- Music
- 07 May 01
As far back as ten years ago, any non-partisan listener might have greeted the new Stevie Nicks record as a kind of relic.
As far back as ten years ago, any non-partisan listener might have greeted the new Stevie Nicks record as a kind of relic, a hark back to an age of champagne, coke and frilly lace chokers.

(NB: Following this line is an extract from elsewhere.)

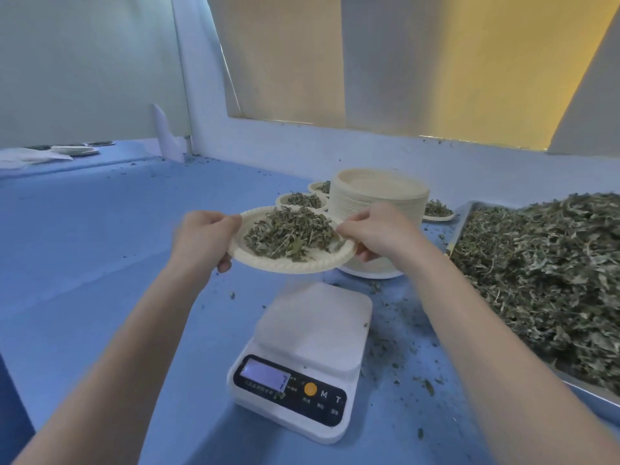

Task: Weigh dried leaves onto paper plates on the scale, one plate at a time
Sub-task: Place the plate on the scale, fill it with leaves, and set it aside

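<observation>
A cream paper plate (295,263) heaped with dried leaves (290,238) hangs in the air beyond the scale. My left hand (201,236) grips its left rim, and my right hand (375,229) pinches its right rim. The white digital scale (312,350) stands on the blue table below and nearer to me, its platform bare and its display lit. A tall stack of empty paper plates (379,203) rises just behind my right hand.
A metal tray (466,216) piled with loose dried leaves (543,283) fills the right side. Filled plates sit behind the held one (303,200), (320,187) and right of the stack (437,211). Leaf crumbs litter the table (84,263) near the scale. More plates (75,150) lie far left.
</observation>
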Available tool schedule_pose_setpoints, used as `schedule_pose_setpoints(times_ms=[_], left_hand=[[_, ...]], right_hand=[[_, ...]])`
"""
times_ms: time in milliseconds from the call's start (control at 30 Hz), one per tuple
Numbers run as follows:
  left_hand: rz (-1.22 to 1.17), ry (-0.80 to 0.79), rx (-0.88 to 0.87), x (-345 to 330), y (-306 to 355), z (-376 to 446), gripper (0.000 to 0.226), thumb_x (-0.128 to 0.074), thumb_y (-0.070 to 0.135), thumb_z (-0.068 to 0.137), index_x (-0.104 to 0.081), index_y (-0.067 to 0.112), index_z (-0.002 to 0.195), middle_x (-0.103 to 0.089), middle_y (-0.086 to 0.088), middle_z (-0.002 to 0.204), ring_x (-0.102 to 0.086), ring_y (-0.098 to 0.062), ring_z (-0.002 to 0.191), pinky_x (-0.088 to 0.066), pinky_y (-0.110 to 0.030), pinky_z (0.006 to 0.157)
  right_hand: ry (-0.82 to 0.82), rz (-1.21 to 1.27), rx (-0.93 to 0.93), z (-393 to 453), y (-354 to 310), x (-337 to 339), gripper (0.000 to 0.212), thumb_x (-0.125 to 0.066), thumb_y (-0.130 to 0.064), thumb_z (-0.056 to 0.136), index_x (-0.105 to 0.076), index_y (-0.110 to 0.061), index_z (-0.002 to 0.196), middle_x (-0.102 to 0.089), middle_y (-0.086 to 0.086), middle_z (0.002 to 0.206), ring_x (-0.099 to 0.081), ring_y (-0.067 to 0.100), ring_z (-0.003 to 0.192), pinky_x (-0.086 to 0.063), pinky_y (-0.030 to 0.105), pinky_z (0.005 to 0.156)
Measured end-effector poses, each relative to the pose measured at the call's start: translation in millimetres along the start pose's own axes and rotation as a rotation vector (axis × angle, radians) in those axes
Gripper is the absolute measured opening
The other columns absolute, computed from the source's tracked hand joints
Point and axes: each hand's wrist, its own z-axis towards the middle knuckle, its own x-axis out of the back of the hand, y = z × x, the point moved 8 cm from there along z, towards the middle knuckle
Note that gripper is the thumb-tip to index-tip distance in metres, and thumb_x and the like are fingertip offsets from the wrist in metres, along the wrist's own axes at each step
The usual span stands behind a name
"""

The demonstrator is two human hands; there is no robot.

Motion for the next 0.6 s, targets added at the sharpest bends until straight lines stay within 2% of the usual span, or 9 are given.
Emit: schedule_pose_setpoints(times_ms=[100, 200, 300, 367, 433, 467, 533, 600], left_hand=[[-0.076, 0.022, 0.004, 9.9, 28.2, 23.0, 0.026, -0.054, 0.009, 0.090, -0.047, 0.005, 0.065, -0.034, -0.006, 0.046, -0.023, -0.015, 0.027, -0.021, -0.015, 0.033], [-0.161, 0.032, 0.019, 8.0, 55.0, 59.1, 0.032, -0.052, 0.005, 0.091, -0.036, 0.016, 0.066, -0.027, -0.003, 0.060, -0.018, -0.012, 0.027, -0.017, -0.013, 0.037], [-0.199, -0.010, 0.024, -11.6, 76.5, 102.9, 0.038, -0.051, 0.004, 0.092, -0.028, 0.020, 0.066, -0.023, -0.002, 0.062, -0.019, -0.012, 0.034, -0.017, -0.013, 0.037], [-0.198, -0.038, 0.021, -30.5, 87.6, 133.8, 0.036, -0.050, 0.006, 0.093, -0.029, 0.017, 0.067, -0.026, -0.002, 0.061, -0.022, -0.014, 0.034, -0.018, -0.012, 0.035], [-0.214, -0.072, 0.030, -51.4, 94.5, 162.2, 0.035, -0.051, 0.011, 0.095, -0.031, 0.013, 0.066, -0.030, -0.004, 0.059, -0.023, -0.012, 0.025, -0.022, -0.010, 0.034], [-0.220, -0.090, 0.040, -62.0, 95.8, 174.8, 0.036, -0.051, 0.014, 0.096, -0.033, 0.010, 0.065, -0.033, -0.005, 0.057, -0.025, -0.010, 0.023, -0.025, -0.010, 0.033], [-0.213, -0.142, 0.065, -84.4, 95.5, 195.6, 0.035, -0.050, 0.018, 0.098, -0.041, 0.007, 0.066, -0.041, -0.008, 0.057, -0.034, -0.009, 0.023, -0.034, -0.013, 0.031], [-0.192, -0.209, 0.098, -107.8, 90.5, 212.2, 0.033, -0.047, 0.018, 0.099, -0.048, 0.004, 0.069, -0.047, -0.010, 0.058, -0.043, -0.009, 0.026, -0.043, -0.017, 0.033]], right_hand=[[0.020, -0.053, 0.056, 21.0, -34.4, 11.4, 0.018, -0.061, -0.011, 0.082, -0.071, 0.004, 0.083, -0.055, 0.000, 0.043, -0.051, 0.011, 0.037, -0.044, 0.017, 0.040], [0.010, -0.146, 0.080, 51.8, -61.4, 21.6, 0.020, -0.060, -0.011, 0.082, -0.071, 0.005, 0.085, -0.055, 0.003, 0.047, -0.051, 0.015, 0.043, -0.044, 0.019, 0.044], [0.016, -0.150, 0.070, 90.6, -75.5, 37.8, 0.013, -0.062, -0.008, 0.084, -0.067, 0.004, 0.085, -0.054, 0.008, 0.057, -0.048, 0.018, 0.049, -0.043, 0.023, 0.050], [0.026, -0.134, 0.065, 118.9, -79.6, 50.1, 0.006, -0.062, -0.005, 0.084, -0.063, 0.000, 0.081, -0.050, 0.009, 0.057, -0.045, 0.017, 0.047, -0.041, 0.022, 0.046], [0.052, -0.145, 0.055, 149.4, -80.6, 64.0, 0.012, -0.063, -0.003, 0.084, -0.062, 0.001, 0.074, -0.046, 0.008, 0.056, -0.042, 0.015, 0.044, -0.039, 0.017, 0.040], [0.059, -0.147, 0.049, 163.5, -79.7, 70.2, 0.010, -0.064, -0.003, 0.084, -0.064, 0.005, 0.077, -0.046, 0.009, 0.059, -0.042, 0.015, 0.044, -0.037, 0.015, 0.038], [0.057, -0.128, 0.029, 191.8, -72.3, 81.0, 0.021, -0.064, -0.003, 0.085, -0.066, 0.015, 0.097, -0.052, 0.012, 0.070, -0.043, 0.014, 0.046, -0.039, 0.014, 0.039], [0.031, -0.048, -0.017, 216.9, -57.1, 88.7, 0.024, -0.060, -0.002, 0.089, -0.063, 0.017, 0.103, -0.061, 0.016, 0.082, -0.048, 0.013, 0.050, -0.044, 0.015, 0.043]])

More recently though, California dreamin’ got rehabilitated in a way that was half kitsch, half genuine fondness for Ms Nicks’ wistful croak on the soap-op romance of tunes like ‘Edge Of 17’. For a start, she somehow became a kind of peer figure for Natalie Merchant, Sarah McLachlan and the rest of the Lilith fillies. Then rootsy radio rock returned with The Wallflowers and Sheryl Crow, The Corrs covered the sublime ‘Dreams’, and Courtney Love staged a brilliant reupholstering of the ruined high life and LA noir of Rumours with the sorely underrated Celebrity Skin.

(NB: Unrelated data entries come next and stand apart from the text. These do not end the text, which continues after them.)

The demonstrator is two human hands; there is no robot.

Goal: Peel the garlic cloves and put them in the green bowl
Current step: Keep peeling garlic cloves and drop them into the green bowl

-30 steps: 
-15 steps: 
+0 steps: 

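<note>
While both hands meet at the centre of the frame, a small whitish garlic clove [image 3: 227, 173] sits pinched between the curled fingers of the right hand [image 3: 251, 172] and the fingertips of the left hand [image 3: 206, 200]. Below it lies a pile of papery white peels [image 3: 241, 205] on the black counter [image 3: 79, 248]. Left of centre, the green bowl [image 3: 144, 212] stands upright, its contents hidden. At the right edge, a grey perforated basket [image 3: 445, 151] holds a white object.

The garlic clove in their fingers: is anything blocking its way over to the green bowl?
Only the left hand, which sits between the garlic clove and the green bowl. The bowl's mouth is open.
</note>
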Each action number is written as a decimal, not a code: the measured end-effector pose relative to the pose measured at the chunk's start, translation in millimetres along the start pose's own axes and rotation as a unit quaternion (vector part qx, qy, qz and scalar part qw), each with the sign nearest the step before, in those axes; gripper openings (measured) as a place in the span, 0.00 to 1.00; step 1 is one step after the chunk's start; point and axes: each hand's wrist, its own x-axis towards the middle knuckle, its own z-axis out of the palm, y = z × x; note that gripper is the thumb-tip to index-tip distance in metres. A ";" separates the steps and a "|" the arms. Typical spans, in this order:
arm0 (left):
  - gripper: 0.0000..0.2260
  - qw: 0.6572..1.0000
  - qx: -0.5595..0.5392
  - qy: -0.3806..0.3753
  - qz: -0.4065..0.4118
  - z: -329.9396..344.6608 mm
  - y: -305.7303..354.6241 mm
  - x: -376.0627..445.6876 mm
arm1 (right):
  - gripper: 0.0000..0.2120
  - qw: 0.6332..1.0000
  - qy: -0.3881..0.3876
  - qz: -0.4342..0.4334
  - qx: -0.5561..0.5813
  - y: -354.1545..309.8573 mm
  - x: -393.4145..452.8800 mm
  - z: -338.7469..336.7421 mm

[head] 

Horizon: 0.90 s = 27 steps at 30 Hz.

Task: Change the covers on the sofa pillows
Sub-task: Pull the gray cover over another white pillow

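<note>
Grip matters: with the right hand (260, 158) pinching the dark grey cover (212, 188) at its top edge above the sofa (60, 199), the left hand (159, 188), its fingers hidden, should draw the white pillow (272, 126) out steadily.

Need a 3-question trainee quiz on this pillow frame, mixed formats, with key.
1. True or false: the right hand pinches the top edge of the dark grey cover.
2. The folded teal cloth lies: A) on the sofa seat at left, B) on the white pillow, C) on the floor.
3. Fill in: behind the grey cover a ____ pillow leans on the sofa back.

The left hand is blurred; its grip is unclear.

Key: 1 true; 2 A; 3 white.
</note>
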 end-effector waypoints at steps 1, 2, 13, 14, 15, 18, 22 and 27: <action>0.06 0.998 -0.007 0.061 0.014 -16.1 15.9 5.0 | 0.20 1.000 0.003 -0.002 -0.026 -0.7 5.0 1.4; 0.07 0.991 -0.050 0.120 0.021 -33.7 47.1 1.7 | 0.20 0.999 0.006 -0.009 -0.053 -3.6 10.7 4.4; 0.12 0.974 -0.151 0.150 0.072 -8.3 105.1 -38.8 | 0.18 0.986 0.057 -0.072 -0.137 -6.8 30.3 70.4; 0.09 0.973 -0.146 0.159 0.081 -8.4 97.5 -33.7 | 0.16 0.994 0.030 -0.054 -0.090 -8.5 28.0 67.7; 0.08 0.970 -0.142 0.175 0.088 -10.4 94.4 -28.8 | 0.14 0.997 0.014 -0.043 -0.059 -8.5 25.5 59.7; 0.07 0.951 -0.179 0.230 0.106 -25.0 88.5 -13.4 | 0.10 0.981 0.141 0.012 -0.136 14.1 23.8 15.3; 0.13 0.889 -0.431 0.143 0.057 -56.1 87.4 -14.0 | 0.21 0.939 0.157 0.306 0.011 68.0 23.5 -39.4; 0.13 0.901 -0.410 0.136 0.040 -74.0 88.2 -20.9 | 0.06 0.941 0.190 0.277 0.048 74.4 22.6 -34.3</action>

In fact, Crow, Courtney and McLachlan plus Macy Gray all get credits here (the former produced five of the tunes, wrote one and co-wrote another). Other familiars include Tom Petty, credited with giving Nicks an earful over dinner back in ’95, thus generating the impetus for this comeback, and his fellow Heartbreakers Mike Campbell and Benmont Tench also contribute, alongside hardened sessioneers like Waddy Wachtel and Lenny Castro.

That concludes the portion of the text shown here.